Risa; schiamazzi; coltelli che oscillano come pendoli invisibili; rabbrividisco. Ma i ricordi di ciò che sono s’affievoliscono sempre più. La luce acuisce la sua forza su di me, proprio come l’ineluttabile fato che avviluppa due corpi sospinti dalla gravità. Mi avvicino, trascinando petali di morte nutriti di colpa, l’unico vero sentimento che trabocca vivido dalle spire della mia essenza.
Colpa…
Ma di cosa?…
Non ricordo…
E tuttavia, obliando nella colpa, gli occhi della mia anima scrutano uno squarcio immenso creatosi in un cielo plumbeo. La luce mi folgora, atterrisce, scuote la mia oscurità; e poi, nell’inferno della mia follia, odo la voce soave di Colei che fu, che è e che sarà. Assaporo ogni parola; mi nutro di quella luce che, a me sembra, prende le fattezze di una Donna meravigliosa. Sublime creatura dal sorriso infinito, che dal tuo volto angelico traspare la gioia di un carattere indomito; gote di pregiata seta, sormontate da iridi opalescenti, dorati, che sanno di miele dolcissimo, nettare di divinità ormai dimenticate, specchiano tutta la loro ineguagliabile eternità dentro la nuda mortalità dell’essere che ero. Un lampo attraversa la mia coscienza; il ricordo sopravanza.
Il mio istante intriso d’eternità… Da…
Solo un bisbiglio, nulla più. Poi ripiombo al di là dei neri cancelli della dimenticanza. Rantolo di sofferenza, bramo il bagliore eterno di tal spirito femmineo, anelo il calore di quel corpo desiderato. Ad un tratto, però, tutto si spegne. Il freddo che opprime ammutolisce il pianto di cadaveri senza pace, figli della pena e cavalieri caduti da un mondo senza gloria. Un rombo di tuono echeggia tra quelle lande desolate, e io, preda del terrore, posso soltanto vibrare come una corda tesa di un violino distorto.

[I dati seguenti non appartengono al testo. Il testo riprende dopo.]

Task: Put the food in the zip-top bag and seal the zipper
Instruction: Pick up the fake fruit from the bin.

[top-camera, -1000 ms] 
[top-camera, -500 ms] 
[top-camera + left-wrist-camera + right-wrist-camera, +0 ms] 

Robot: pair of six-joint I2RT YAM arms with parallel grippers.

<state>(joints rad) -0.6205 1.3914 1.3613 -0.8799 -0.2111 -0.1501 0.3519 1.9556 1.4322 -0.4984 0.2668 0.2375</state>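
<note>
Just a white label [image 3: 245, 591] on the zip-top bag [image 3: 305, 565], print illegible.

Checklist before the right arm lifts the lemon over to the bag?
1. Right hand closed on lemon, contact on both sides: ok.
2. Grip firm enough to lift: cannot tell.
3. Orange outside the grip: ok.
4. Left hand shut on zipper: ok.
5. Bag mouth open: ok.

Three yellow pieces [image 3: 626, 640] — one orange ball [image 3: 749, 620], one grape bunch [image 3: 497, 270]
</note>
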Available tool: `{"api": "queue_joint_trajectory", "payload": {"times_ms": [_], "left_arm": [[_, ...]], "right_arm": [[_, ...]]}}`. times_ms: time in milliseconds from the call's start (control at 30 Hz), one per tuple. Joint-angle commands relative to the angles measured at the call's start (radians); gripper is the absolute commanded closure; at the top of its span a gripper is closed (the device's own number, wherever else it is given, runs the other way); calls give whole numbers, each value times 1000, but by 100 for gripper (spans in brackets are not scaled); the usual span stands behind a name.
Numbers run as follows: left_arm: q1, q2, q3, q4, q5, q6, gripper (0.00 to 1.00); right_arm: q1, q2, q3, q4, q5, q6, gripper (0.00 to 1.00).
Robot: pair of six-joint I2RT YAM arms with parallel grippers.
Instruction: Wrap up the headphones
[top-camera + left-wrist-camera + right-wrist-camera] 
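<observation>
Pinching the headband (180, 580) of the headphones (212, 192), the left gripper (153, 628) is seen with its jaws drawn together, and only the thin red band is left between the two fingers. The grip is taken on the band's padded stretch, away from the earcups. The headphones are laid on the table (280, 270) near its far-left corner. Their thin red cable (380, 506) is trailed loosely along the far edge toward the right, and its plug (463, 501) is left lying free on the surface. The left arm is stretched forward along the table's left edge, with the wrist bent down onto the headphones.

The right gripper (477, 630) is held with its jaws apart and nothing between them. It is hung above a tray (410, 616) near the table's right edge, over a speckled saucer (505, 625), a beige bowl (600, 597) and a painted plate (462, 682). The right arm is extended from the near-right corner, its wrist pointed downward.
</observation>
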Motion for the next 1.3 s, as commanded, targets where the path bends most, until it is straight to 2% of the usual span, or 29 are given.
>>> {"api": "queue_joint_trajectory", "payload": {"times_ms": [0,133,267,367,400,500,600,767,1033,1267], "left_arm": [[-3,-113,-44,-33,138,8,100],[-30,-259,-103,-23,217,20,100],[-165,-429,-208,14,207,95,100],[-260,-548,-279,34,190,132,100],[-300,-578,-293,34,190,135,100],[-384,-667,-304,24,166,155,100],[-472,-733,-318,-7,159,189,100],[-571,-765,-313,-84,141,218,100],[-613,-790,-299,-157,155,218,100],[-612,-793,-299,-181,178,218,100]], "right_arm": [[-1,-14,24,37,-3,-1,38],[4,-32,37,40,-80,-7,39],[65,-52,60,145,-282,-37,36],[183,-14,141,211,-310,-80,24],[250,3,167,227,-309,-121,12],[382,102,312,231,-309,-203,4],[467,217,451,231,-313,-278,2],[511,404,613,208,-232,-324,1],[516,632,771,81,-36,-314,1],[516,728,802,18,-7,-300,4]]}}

Non meriti lo splendore della bellezza senza fine! Non meriti la gioia eterna confinata nelle membra di cotanta magnificenza! Tu hai calpestato il fiore più bello che l’Eterno abbia mai generato, frutto della Sua stessa natura imperitura! E adesso perirai nella colpa e patirai per sempre tra le acque purpuree del castigo senza espiazione!
Almeno un’altra volta!
Provo a supplicare. Le sembianze di un Cavaliere Oscuro m’appare, e la mia ombra vacilla alla vista di uno Spadone scuro e smussato.
No! Nella colpa e nel dolore senza perdono!
Colpa…
Il flebile sibilo di ciò che mi resta si riempie finalmente del simbolo di un amore trucidato dal mio sterile egoismo; ed ecco che in me prende corpo la consapevolezza del mio peccato.
La Mela si è spezzata.
E nel mio ultimo cogitare, la Nera lama scaglia fendenti impietosi davanti a sé. Non reagisco. Non posso. Non voglio. Pago per quel che ho fatto, e la mia sorte si disperde in miliardi di minuscoli frammenti, brandelli che ora vorticano come cenere cosparsa in aria. Saluto l’esistenza con la visione degli occhi di Lei, grandi e misericordiosi, ma l’ultimo sorriso si spande fino a morire nel cammino di una speranza ormai tramontata. Nel mio viaggiare inerme e silenzioso, sento ancora qualcosa: lo sbatter violento di oggetti misteriosi. E poi, ancor più difficile da credere, avverto una mano afferrare il mio essere. Mi trascina sempre più su, come in un tunnel siderale trapuntato di lumi giallognoli. Il rumore incalza ancora, muta in terribile fracasso, e poi…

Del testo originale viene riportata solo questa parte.